Window functions compute a value for each row using a window of related rows (rows in the same partition, or rows within a range of the current row). They are the same functions that back SQL’s OVER (PARTITION BY ... ORDER BY ...) clause.

import { Window, row_number, rank, dense_rank, lag, lead, ntile, sum, avg } from "@spark-connect-js/node";

Window is a factory that returns a WindowSpec. A spec has a partition, an ordering, and an optional frame.

const w = Window.partitionBy("department").orderBy(col("salary").desc());

partitionBy restricts the window to rows sharing the same partition key (analogous to groupBy for aggregates). orderBy defines the sequence inside each partition. Both are optional (you can build a global window, an unordered partitioned window, etc.) but most window functions require an ordering.

A frame is a range of rows relative to the current row. Frames are only meaningful when the window is ordered.

// Rows: physical offsets from the current row.
Window.partitionBy("dept").orderBy("ts").rowsBetween(
Window.unboundedPreceding,
Window.currentRow,
);
// Range: logical offsets based on the ordering value.
Window.partitionBy("dept").orderBy("salary").rangeBetween(-1000, 1000);
// Symbolic bounds:
Window.unboundedPreceding
Window.unboundedFollowing
Window.currentRow

Call .over(window) on any window-capable column expression.

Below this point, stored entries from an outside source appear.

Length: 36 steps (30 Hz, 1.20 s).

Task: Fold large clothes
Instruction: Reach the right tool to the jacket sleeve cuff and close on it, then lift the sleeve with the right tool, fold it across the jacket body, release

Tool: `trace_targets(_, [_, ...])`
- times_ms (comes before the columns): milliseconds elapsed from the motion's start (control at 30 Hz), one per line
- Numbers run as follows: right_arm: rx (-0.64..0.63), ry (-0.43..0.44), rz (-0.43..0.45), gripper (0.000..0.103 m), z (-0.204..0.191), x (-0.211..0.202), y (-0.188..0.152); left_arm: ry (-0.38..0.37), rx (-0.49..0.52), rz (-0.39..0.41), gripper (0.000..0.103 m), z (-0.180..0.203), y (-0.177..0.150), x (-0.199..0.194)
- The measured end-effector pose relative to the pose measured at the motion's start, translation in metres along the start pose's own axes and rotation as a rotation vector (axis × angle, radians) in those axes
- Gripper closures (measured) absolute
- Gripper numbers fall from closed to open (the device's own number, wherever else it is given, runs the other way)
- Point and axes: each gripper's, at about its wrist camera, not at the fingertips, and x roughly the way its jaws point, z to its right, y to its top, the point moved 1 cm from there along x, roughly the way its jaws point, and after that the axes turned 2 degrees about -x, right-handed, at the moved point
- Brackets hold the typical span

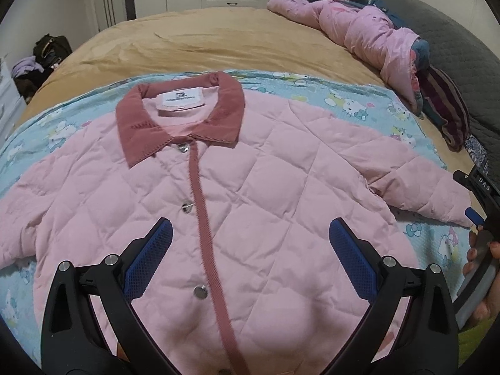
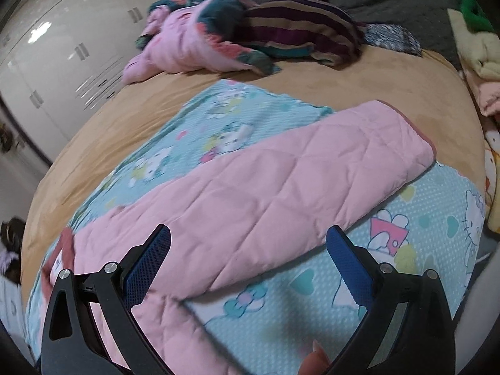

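Note:
A pink quilted jacket with a dusty-rose collar lies flat, front up and buttoned, on a blue cartoon-print sheet. Its sleeves spread to both sides. My left gripper hovers open above the jacket's lower front, with nothing between its fingers. In the right wrist view the jacket's right sleeve stretches away toward its cuff. Open and holding nothing, my right gripper hangs over the upper part of that sleeve. It also shows at the left wrist view's right edge, as the right gripper held by a hand.
The sheet lies on a tan bedspread. A crumpled pink duvet and a striped blanket are heaped at the far side of the bed. White wardrobes stand behind. Folded cloths pile at the right.

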Motion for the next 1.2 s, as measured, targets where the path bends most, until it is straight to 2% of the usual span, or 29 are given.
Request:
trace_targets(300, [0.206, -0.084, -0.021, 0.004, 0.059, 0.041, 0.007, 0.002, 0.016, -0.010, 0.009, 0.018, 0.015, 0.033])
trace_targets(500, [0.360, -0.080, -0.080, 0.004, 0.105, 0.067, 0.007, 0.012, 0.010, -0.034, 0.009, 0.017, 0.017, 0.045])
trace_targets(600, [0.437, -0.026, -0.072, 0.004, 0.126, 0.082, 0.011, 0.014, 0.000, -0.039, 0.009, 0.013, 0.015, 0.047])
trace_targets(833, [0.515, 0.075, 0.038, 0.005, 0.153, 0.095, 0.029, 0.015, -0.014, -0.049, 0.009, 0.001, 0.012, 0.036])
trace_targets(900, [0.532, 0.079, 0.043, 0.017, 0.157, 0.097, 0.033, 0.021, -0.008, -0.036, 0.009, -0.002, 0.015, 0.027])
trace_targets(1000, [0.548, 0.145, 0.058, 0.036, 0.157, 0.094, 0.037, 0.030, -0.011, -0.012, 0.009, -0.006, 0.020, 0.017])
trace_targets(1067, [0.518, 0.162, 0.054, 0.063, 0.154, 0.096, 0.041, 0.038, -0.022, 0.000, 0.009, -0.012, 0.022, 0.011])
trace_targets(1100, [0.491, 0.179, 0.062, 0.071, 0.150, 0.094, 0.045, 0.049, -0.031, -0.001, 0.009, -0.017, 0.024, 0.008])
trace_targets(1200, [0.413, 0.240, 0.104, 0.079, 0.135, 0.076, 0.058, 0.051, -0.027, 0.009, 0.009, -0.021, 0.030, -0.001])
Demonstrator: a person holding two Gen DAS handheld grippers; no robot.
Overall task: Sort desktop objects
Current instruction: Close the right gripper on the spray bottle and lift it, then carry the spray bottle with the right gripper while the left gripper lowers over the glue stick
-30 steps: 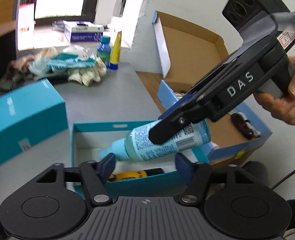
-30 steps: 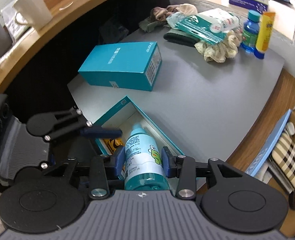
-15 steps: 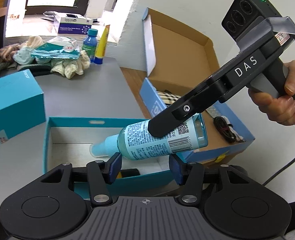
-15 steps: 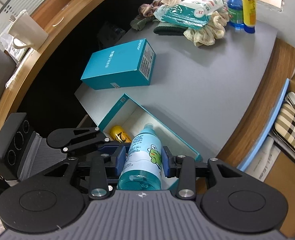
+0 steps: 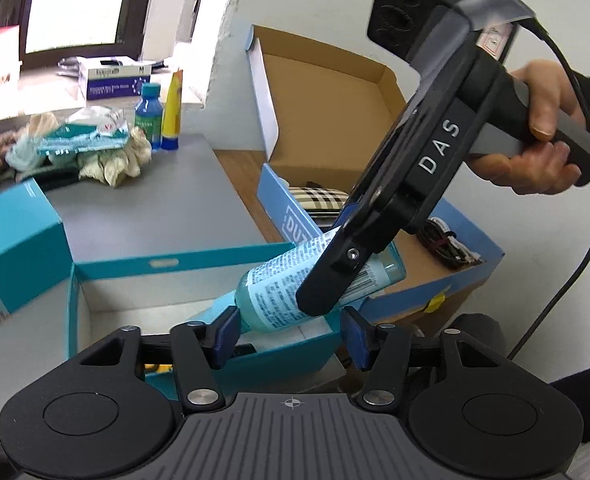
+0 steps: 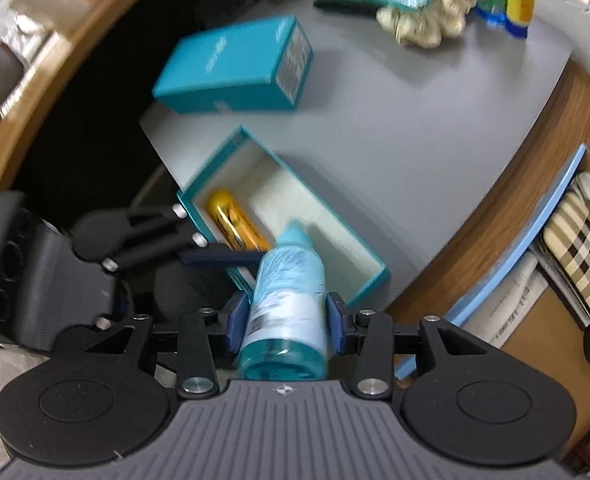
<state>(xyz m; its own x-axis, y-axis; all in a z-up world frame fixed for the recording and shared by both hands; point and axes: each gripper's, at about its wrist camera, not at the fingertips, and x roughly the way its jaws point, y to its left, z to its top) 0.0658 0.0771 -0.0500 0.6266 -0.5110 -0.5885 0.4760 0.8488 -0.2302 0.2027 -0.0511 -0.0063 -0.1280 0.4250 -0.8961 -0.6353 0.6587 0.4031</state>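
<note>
My right claw [image 6: 282, 322] is squeezing a light blue bottle [image 6: 285, 300]. Its two blue pads press on the sides of the bottle. The bottle tips down, and its cap points into the open teal box [image 6: 369, 276] on the gray table [image 6: 395, 120]. A yellow thing [image 6: 233, 222] lies inside that box, by the left wall.

My left claw [image 5: 289, 334] is spread wide and grips nothing. It sits low at the near wall of the teal box [image 5: 75, 300], and the bottle [image 5: 283, 288] hangs just past its pads.

A shut teal box [image 6: 235, 68] lies farther back on the table. A blue cardboard box [image 5: 467, 276] stands on the right, with a checked case [image 5: 319, 198] in it.
</note>
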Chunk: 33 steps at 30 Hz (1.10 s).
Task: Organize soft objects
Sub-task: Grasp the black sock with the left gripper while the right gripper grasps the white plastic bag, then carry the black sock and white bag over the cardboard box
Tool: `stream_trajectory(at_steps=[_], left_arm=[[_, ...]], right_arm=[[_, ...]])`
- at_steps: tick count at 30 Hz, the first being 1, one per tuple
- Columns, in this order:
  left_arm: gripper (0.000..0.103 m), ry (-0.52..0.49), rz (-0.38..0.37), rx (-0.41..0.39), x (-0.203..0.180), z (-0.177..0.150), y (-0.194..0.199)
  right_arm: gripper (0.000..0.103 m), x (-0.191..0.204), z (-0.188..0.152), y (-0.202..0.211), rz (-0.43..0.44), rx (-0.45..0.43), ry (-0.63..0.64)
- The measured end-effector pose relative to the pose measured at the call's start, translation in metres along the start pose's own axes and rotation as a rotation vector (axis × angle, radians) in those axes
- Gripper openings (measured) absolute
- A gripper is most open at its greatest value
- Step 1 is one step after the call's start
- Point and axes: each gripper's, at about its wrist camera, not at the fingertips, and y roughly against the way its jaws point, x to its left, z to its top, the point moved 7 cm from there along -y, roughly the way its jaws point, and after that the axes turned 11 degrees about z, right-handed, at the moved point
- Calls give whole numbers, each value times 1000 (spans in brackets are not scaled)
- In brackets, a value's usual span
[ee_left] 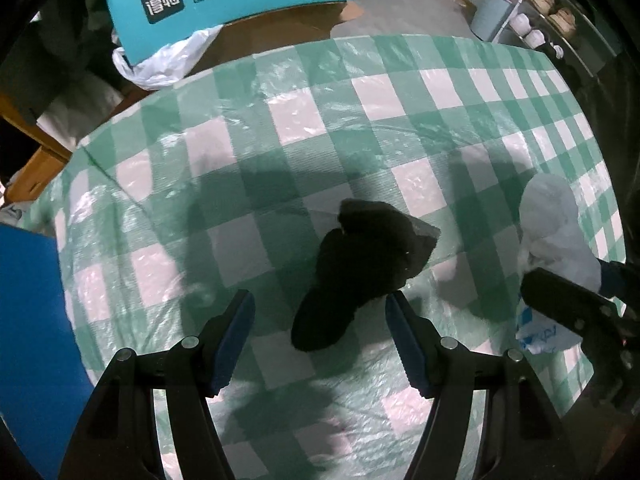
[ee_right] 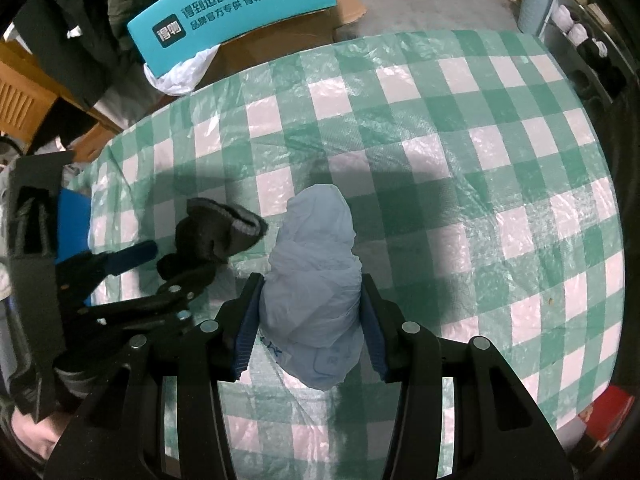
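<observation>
The left gripper (ee_left: 320, 316) stands open over the green-and-white checked plastic tablecloth (ee_left: 304, 120), a black fuzzy sock (ee_left: 360, 268) lying between its fingertips, unpressed. Beside it, the right gripper (ee_right: 310, 308) clamps a crumpled pale-blue plastic bag (ee_right: 316, 280).

Bench cover (ee_right: 460, 128): green and white check under a glossy clear film.
Soft dark bundle (ee_left: 360, 276): black, with a grey ribbed edge.
Wrapped bundle (ee_right: 316, 280): pale bluish white, with small blue print near its near end.
Left tool (ee_left: 320, 340): black frame, blue pads.
Right tool (ee_right: 310, 320): black frame, blue pads.
Far box (ee_right: 236, 8): turquoise with white lettering and a black logo square.
</observation>
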Motion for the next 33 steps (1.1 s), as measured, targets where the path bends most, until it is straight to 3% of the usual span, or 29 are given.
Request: stream_trajectory(at_steps=[12, 13, 16, 33], left_arm=[[69, 23, -21, -4, -11, 15, -9], [67, 27, -21, -9, -10, 15, -7], [41, 36, -43, -21, -10, 13, -4], [40, 1, 68, -97, 24, -9, 33]], right_arm=[[46, -7, 0, 7, 6, -13, -26], [46, -6, 1, 7, 7, -14, -26], [46, -5, 1, 7, 8, -15, -22], [46, 15, -2, 15, -14, -28, 63]])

import { row_number, rank, sum } from "@spark-connect-js/node";
const w = Window.partitionBy("department").orderBy(col("salary").desc());
const ranked = employees.select(
col("name"),
col("department"),
col("salary"),
row_number().over(w).alias("rank"),
rank().over(w).alias("rank_with_ties"),
sum("salary").over(Window.partitionBy("department")).alias("dept_total"),
);
row_number().over(w) // 1, 2, 3, 4: always unique
rank().over(w) // 1, 2, 2, 4: ties share a rank, gaps after
dense_rank().over(w) // 1, 2, 2, 3: ties share, no gaps
percent_rank().over(w) // (rank - 1) / (count - 1)
ntile(4).over(w) // bucket 1..4 based on position
lag(col("value"), 1).over(w) // previous row's value
lag(col("value"), 1, 0).over(w) // with default when there is no previous row
lead(col("value"), 1).over(w) // next row's value

Aggregate functions become windowed when used with .over(...):

const w = Window.partitionBy("series")
.orderBy("ts")
.rowsBetween(-6, 0); // 7-point trailing window
df.withColumn("moving_avg", avg("value").over(w));
df.withColumn("running_total", sum("value").over(
Window.partitionBy("account").orderBy("ts")
.rowsBetween(Window.unboundedPreceding, Window.currentRow),
));
cume_dist().over(w)

Rank employees within each department, then keep only the top three per department:

import { connect, col, row_number, Window } from "@spark-connect-js/node";
const spark = connect("sc://localhost:15002");
const employees = spark.sql(`
SELECT * FROM VALUES
('Alice', 'Engineering', 95000),
('Bob', 'Engineering', 90000),
('Carol', 'Engineering', 85000),
('Dave', 'Engineering', 80000),
('Eve', 'Marketing', 78000),
('Frank', 'Marketing', 72000),
('Grace', 'Marketing', 70000)
AS e(name, department, salary)
`);
const w = Window.partitionBy("department").orderBy(col("salary").desc());
const topThree = employees
.withColumn("rank", row_number().over(w))
.filter(col("rank").lte(3))
.drop("rank");
console.table(await topThree.collect());
await spark.stop();
  • rangeBetween with non-numeric ordering expressions is rejected by Spark’s analyzer (the WindowSpec rule, not a client limitation). Use rowsBetween for arbitrary orderings.